Exercise requirements: The answer is every line in the data below that contains the word "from".

Data segment:
****

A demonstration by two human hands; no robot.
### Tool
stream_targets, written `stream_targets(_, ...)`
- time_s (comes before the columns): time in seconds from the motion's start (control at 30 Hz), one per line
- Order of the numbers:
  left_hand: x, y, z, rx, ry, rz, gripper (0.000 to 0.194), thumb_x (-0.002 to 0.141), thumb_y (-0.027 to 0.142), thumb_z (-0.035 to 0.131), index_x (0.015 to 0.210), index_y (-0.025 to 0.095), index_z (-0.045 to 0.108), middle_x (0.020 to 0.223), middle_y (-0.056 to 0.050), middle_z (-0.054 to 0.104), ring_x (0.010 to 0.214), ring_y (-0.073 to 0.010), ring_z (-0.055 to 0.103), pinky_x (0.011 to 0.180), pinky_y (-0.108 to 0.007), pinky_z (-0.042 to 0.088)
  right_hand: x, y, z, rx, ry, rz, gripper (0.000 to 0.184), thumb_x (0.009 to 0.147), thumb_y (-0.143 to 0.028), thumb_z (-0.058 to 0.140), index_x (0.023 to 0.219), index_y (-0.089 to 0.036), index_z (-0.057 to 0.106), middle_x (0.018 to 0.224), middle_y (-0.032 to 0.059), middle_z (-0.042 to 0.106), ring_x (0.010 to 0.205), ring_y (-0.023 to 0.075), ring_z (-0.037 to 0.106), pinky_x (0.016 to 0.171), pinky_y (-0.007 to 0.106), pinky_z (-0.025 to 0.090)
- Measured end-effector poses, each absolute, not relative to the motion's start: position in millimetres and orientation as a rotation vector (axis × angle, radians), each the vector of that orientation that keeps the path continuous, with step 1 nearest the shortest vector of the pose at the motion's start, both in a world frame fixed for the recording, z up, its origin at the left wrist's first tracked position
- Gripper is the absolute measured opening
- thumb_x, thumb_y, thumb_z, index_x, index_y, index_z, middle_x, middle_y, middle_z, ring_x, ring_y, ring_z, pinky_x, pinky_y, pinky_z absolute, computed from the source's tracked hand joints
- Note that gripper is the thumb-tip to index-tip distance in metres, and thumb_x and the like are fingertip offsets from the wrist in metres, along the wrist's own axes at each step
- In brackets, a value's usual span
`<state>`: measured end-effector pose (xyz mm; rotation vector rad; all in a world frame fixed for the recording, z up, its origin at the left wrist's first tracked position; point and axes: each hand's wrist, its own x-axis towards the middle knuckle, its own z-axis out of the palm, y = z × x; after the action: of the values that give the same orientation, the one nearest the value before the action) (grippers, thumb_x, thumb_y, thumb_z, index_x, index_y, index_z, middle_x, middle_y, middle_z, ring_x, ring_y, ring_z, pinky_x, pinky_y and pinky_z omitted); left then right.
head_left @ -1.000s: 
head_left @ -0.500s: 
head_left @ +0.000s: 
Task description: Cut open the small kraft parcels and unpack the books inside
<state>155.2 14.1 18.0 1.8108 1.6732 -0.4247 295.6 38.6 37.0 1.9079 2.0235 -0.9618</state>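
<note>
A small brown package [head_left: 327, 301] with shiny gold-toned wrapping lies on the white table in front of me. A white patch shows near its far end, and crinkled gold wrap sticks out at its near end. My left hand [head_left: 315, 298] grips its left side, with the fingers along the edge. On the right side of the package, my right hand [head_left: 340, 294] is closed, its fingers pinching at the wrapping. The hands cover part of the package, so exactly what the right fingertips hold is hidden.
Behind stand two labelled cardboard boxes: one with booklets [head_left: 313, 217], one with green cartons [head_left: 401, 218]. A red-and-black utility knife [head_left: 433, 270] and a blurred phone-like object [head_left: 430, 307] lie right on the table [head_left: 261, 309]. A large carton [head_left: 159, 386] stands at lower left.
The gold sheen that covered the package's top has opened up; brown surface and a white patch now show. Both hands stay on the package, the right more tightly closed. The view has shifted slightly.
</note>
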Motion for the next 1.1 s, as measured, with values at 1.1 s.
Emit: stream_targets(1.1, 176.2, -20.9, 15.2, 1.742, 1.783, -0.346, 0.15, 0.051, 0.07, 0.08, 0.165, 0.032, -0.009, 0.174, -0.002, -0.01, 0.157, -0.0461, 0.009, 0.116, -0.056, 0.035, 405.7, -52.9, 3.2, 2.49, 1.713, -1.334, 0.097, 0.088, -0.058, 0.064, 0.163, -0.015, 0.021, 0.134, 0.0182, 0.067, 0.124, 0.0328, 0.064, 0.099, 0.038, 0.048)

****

Answer below:
- time_s (comes before the columns): time in seconds from the motion's start (control at 30 Hz), one per line
- thumb_x, thumb_y, thumb_z, index_x, index_y, index_z, middle_x, middle_y, middle_z, ring_x, ring_y, ring_z, pinky_x, pinky_y, pinky_z absolute, computed from the source's tracked hand joints
- Note that gripper is the thumb-tip to index-tip distance in metres, and thumb_x and the like are fingertip offsets from the wrist in metres, along the wrist's own axes at each step

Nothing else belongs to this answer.